Every line of the data below must be output exactly, with images left out.
┄┄┄┄┄┄
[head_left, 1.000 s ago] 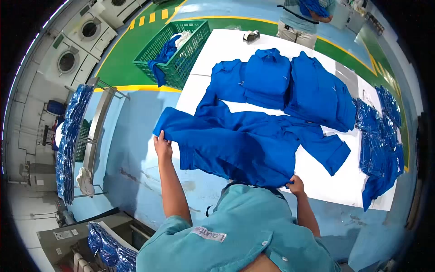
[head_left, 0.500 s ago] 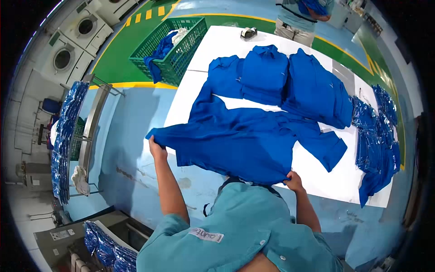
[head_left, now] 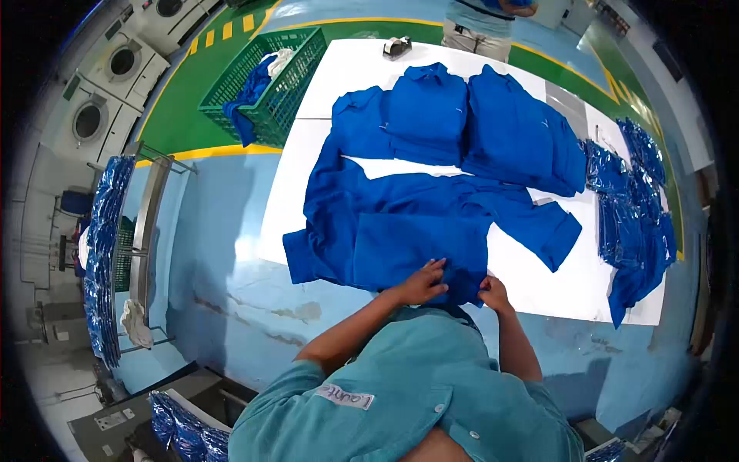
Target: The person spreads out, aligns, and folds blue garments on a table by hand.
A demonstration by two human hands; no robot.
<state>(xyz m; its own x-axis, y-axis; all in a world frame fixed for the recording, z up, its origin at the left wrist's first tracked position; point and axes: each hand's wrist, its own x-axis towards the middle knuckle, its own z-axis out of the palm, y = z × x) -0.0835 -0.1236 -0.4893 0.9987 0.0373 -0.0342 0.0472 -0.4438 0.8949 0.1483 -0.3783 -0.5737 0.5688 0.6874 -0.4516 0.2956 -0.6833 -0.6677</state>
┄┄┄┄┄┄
• Written solution
[head_left, 1.000 s ago] 
[head_left, 0.500 s ago] 
[head_left, now] 
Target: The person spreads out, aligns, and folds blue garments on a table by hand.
A demonstration by two human hands; no robot.
<state>(xyz m; its own x-axis, y-axis; all in a world frame fixed for the recording, z up, its origin at the left wrist's first tracked position; point and axes: each hand's wrist, its own x-axis towards the middle knuckle, its own z-axis out of the palm, y = z × x) -0.0835 -0.1236 -0.4893 0.9987 0.0373 -0.0342 0.0472 -0.4438 0.8949 0.1483 -0.3783 -0.5737 0.5688 0.6874 -0.4516 0.2956 -0.6833 -0.6677</state>

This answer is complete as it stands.